The European multicenter study researched the effect of intravenous thrombolysis (IVT) among ischemic stroke patients with preexisting dependency, defined as being unable to live alone without help from another person. Background information in the report notes that patients with prior dependency are often excluded from clinical trials of IVT and, therefore, might not be treated with clot busters due to the expected higher risk of bleeding complications and lower treatment response.

"These findings prove that randomized-controlled IVT trials should be considered for such patients," said lead author Henrik Gensicke, MD, of the University Hospital Basel in Switzerland.

Among 7,430 IVT-treated patients in 12 European stroke centers, 6.6% were dependent prior to stroke. Researchers determined the degree of disability at three months after stroke onset and whether the group reached at least pre-stroke dependence levels.

Prior stroke, dementia, heart, and bone diseases were the most common causes of preexisting dependency, and the dependent patients tended to be older, more often female, had suffered more severe strokes, and were more likely to be prescribed antithrombotic medication than previously independent patients.

While dependent patients were twice as likely to die as independent patients within three months after IVT treatment, poor outcome and intracranial hemorrhages were equally frequent in both groups.

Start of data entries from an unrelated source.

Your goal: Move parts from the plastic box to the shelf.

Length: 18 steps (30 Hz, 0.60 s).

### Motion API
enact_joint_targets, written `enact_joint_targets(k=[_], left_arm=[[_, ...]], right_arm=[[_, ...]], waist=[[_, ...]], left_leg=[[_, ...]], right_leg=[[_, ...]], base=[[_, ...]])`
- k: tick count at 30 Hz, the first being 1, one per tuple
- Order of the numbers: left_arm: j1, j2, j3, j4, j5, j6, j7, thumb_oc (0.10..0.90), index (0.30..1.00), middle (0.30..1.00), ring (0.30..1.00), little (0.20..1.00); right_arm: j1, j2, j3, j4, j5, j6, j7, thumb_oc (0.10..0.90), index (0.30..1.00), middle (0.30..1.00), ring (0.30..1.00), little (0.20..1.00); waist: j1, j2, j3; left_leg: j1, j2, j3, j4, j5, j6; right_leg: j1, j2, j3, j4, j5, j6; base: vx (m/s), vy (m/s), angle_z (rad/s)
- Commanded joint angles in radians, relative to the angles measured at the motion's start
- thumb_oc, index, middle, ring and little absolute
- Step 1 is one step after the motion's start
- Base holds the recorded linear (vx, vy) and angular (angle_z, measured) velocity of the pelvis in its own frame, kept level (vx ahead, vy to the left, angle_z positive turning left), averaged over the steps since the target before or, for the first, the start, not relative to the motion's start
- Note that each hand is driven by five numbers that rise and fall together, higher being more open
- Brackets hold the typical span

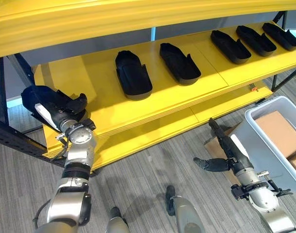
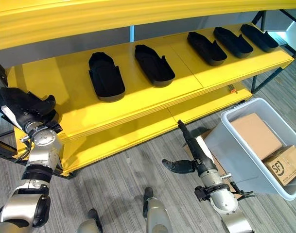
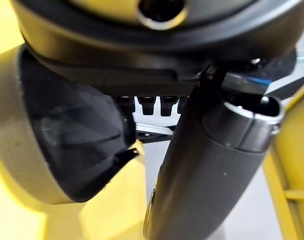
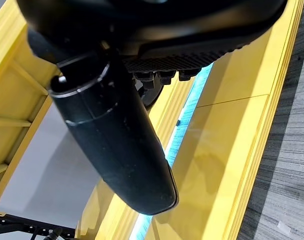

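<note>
Parts on yellow shelf: five; a sixth in left hand's curled fingers; right hand straight-fingered, empty.

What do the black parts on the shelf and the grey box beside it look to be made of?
The black parts look like matte moulded plastic or foam: dull, no glare, thin raised walls; which of the two is unclear. The shelf looks painted or coated board, smooth with a soft sheen and a visible panel seam. The grey box appears to be semi-gloss plastic with a rounded rim.

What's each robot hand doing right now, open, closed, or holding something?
Left robot hand: shut on a black shoe-shaped plastic part at the yellow shelf's left end.
Right robot hand: open, holding nothing, above the floor.
</note>
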Motion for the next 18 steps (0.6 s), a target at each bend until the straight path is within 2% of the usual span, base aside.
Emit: enact_joint_targets(k=[1,10,18], left_arm=[[-0.142,0.122,-0.007,0.025,-0.046,-0.097,-0.021,0.9,1.0,1.0,1.0,1.0],[-0.152,0.127,0.001,0.117,-0.125,-0.086,-0.069,0.9,1.0,1.0,1.0,1.0],[-0.175,0.142,-0.021,0.17,-0.108,-0.055,-0.087,0.9,1.0,1.0,1.0,1.0]], right_arm=[[-0.074,-0.049,-0.032,-0.119,0.028,-0.11,-0.043,0.9,1.0,1.0,1.0,1.0],[-0.063,-0.055,-0.028,-0.121,0.033,-0.107,-0.044,0.9,1.0,1.0,1.0,1.0],[-0.049,-0.07,-0.04,-0.134,0.038,-0.11,-0.04,0.9,1.0,1.0,1.0,1.0]], waist=[[-0.016,-0.012,-0.038],[-0.01,-0.018,-0.028],[-0.013,-0.026,-0.019]], left_leg=[[0.004,-0.009,-0.016,0.051,-0.048,0.031],[-0.009,-0.014,-0.021,0.062,-0.053,0.034],[-0.03,-0.013,-0.025,0.077,-0.055,0.034]], right_leg=[[0.058,0.005,0.081,-0.045,0.019,0.065],[0.054,0.002,0.08,-0.042,0.019,0.065],[0.035,0.004,0.083,-0.034,0.021,0.062]], base=[[0.0,0.0,0.0],[0.0,0.0,0.0],[0.0,0.0,0.0]])
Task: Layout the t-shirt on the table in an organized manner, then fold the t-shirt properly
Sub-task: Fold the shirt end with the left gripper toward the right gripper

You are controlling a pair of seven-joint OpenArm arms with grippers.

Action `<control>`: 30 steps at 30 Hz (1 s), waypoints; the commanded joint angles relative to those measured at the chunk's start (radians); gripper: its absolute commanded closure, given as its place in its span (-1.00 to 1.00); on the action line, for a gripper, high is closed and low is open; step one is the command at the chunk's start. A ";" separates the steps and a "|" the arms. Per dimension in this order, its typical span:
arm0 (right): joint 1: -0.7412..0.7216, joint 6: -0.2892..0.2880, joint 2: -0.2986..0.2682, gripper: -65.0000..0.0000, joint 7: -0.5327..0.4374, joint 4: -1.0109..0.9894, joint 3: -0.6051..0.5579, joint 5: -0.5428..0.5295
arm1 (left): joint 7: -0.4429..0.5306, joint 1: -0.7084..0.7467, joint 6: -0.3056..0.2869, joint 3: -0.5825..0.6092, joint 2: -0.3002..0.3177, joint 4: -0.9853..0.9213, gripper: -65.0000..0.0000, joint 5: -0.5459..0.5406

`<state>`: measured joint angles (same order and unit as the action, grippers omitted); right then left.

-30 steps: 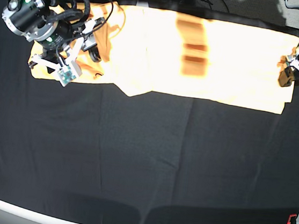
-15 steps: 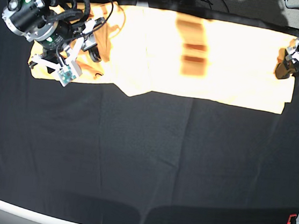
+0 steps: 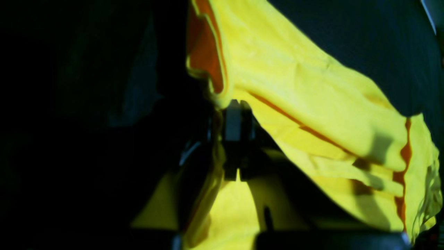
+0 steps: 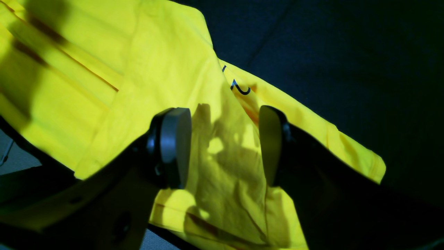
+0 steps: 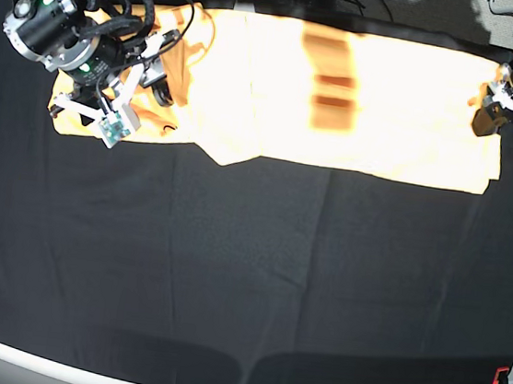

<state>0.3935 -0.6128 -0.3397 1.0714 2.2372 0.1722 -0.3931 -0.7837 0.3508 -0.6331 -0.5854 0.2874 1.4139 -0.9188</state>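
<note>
Fingers (image 4: 175,146) of the right gripper (image 4: 225,146) stand spread just above the t-shirt (image 5: 341,100), gripping nothing. The left gripper (image 3: 233,118) is pinched on the shirt's hem edge at the opp. end. Shirt lies stretched along the far side of the black table (image 5: 247,274), 2 arms at its ends.

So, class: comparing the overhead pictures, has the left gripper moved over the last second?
Yes. The left gripper has moved up the base view, toward the table's far edge, lifting the t-shirt's end with it.
</note>
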 commanded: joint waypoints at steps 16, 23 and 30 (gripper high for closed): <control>-0.064 -0.003 -0.007 0.06 -0.035 0.011 0.005 0.050 | 0.082 -0.037 0.095 -0.251 0.059 0.001 1.00 0.127; -0.078 -0.001 -0.006 0.06 -0.052 -0.013 0.005 0.050 | -0.135 -0.032 0.036 -0.252 0.039 0.101 1.00 -0.093; -0.114 -0.001 -0.006 0.06 -0.049 -0.102 0.005 0.050 | -0.276 -0.023 0.034 -0.212 -0.153 0.348 1.00 -0.112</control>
<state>0.2913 -0.6125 -0.3370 1.0405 2.1204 0.1734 -0.3393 -1.0790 0.3305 -0.5877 -0.7940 0.1200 1.7432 -1.0035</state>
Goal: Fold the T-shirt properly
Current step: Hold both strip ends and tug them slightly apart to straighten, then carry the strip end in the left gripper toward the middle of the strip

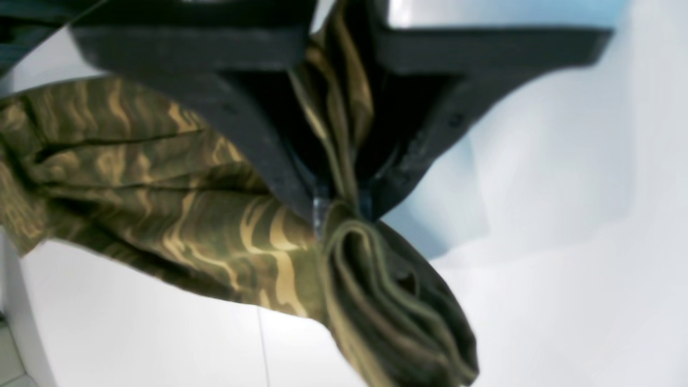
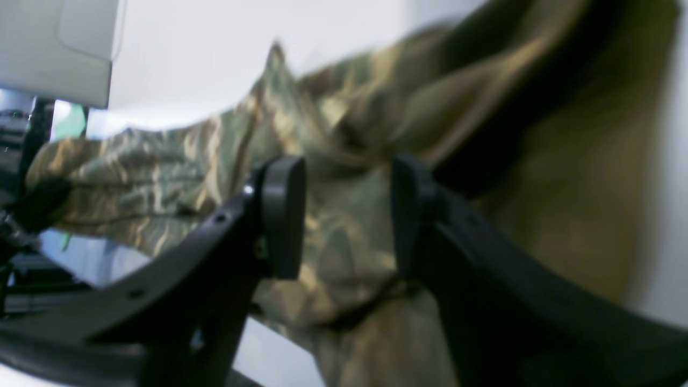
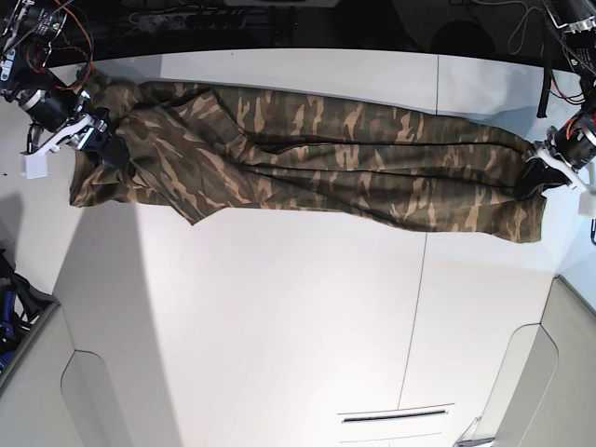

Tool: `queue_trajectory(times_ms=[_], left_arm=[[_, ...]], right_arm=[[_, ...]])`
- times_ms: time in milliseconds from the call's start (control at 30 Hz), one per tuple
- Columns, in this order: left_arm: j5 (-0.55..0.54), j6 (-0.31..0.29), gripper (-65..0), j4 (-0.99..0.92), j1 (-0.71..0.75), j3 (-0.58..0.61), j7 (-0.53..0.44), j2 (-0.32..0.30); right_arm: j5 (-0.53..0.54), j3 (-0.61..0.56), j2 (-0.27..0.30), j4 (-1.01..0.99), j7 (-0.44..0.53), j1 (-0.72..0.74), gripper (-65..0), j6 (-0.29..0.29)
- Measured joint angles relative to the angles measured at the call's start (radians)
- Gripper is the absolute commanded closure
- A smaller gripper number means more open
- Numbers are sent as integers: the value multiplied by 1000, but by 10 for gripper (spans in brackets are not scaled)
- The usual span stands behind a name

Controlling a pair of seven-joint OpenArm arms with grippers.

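Your woodland-camouflage cloth T-shirt (image 3: 307,172) lies stretched across the white worktop (image 3: 279,307). Left gripper (image 1: 344,207) jaws clamped on bunched fabric; right gripper (image 2: 346,215) jaws apart, cloth between. That loose end could sag and crumple

Camouflage T-shirt (image 3: 307,172) (brown, olive, tan streaks) on white table (image 3: 279,317); black claws.
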Motion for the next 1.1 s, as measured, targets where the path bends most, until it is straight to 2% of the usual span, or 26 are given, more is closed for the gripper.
queue_trajectory(times_ms=[267,400,567,700,900,1100], left_arm=[[19,2,0,206,14,40,18,-3],[31,3,0,317,23,172,18,-2],[119,0,0,402,21,400,-5,21],[211,0,0,442,18,532,-54,18],[253,0,0,447,0,666,-64,27],[357,7,0,447,-21,743,-78,112]], right_arm=[[0,42,0,56,5,0,-261,0],[0,42,0,56,20,0,-261,0],[-3,43,0,56,20,0,-261,0],[-12,43,0,56,23,0,-261,0],[-45,43,0,56,50,0,-261,0],[-49,43,0,56,53,0,-261,0]])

Furthermore, among three-month survivors, the proportion of dependent patients with poor outcome did not differ from independent patients. In fact, after adjusting for age and stroke severity, dependent patients were at lower risk of poor outcomes than independent patients.

"Concerns of higher complication rates from IVT-treatment resulting in a less-than-favorable risk-benefit ratio for dependent patients might be unjustified and perhaps should be set aside to allow further study," Gensicke said in an American Heart Association press release.

“IVT-treated stroke patients who were dependent on the daily help of others before stroke carry a higher mortality risk than previously independent patients,” the study authors concluded. “The risk of symptomatic intracranial hemorrhage and the likelihood of poor outcome were not independently influenced by previous dependency. Among survivors, poor outcome was avoided at least as effectively in previously dependent patients. Thus, withholding IVT in previously dependent patients might not be justified.”